STORM: Synthesis of Topic Outlines through Retrieval and Multi-perspective Question Asking

What is the project about?

STORM is an LLM system that automatically writes Wikipedia-like articles from scratch, complete with citations, by conducting Internet-based research. Co-STORM extends this by enabling human-AI collaboration in the knowledge curation process.

What problem does it solve?

STORM addresses the challenge of automatically generating comprehensive, well-sourced articles on a given topic. It automates the research process, which is often time-consuming and requires significant effort. Co-STORM addresses the need for human oversight and alignment in the information-gathering and synthesis process.

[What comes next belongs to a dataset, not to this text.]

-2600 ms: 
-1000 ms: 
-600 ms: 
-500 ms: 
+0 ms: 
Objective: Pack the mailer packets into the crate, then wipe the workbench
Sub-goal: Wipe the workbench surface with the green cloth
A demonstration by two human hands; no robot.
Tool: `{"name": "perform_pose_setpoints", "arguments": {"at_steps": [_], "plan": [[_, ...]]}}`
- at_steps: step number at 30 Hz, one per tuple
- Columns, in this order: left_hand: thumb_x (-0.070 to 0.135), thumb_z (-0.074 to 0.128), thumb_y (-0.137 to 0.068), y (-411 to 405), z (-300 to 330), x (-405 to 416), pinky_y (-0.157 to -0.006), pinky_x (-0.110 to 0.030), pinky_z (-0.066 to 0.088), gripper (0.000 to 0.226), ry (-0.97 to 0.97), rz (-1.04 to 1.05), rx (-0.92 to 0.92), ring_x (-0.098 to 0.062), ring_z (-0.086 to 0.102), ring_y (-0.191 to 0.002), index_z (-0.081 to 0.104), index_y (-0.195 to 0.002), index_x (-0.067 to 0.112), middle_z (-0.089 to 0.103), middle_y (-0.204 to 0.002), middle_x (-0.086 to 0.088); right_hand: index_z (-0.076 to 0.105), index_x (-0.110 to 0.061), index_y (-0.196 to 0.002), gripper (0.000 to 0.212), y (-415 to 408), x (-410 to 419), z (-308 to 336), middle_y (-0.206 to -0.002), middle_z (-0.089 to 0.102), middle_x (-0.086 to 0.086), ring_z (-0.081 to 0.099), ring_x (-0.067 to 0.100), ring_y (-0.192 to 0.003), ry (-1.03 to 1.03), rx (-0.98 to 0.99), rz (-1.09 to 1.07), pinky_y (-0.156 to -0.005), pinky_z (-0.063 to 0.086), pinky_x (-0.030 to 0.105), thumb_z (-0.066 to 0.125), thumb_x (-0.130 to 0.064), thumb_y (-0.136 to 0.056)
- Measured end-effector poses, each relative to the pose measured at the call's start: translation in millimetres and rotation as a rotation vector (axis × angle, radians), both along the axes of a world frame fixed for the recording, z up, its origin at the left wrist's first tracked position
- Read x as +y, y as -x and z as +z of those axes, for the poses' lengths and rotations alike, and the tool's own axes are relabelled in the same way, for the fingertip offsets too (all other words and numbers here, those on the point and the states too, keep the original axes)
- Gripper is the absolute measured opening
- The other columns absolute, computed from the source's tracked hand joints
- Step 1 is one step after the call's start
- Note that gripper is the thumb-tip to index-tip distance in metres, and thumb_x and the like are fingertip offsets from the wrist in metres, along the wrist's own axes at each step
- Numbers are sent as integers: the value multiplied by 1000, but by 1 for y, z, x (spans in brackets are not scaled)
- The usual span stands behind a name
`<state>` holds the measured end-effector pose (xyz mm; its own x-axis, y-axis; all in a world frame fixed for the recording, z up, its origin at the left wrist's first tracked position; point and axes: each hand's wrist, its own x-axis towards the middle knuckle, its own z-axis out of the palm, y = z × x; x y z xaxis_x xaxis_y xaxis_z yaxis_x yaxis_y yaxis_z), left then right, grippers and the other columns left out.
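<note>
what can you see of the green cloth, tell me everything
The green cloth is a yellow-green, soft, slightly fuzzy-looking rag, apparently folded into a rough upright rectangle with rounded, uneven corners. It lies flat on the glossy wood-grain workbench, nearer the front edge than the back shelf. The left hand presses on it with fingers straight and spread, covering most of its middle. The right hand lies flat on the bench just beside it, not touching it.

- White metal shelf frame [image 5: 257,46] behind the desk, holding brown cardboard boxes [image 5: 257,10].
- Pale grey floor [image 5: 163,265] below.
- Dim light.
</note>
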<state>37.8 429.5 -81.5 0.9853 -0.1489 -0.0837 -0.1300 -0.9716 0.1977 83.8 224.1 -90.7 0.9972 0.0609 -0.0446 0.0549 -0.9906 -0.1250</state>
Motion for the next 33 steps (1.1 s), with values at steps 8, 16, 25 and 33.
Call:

What are the features of the project?

Automated Research: Conducts Internet-based research to gather relevant information and references.
Outline Generation: Creates a structured outline to organize the collected knowledge.
Article Writing: Generates a full-length article with citations, based on the outline and references.
Perspective-Guided Question Asking: Discovers different perspectives on a topic to guide the question-asking process.
Simulated Conversation: Simulates a conversation between a writer and a topic expert to improve understanding and ask follow-up questions.
Collaborative Discourse (Co-STORM): Supports human-AI collaboration through a turn-based discourse protocol.
Mind Map (Co-STORM): Maintains a dynamically updated mind map to visualize the conceptual space.
Modular Design: Implemented in a modular way using dspy, allowing for customization.
API Support: Provides an API for integrating various language models and retrieval/search engines (Litellm, YouRM, BingSearch, VectorRM, etc.).
Human in the loop (Co-STORM): Allows users to participate in the process.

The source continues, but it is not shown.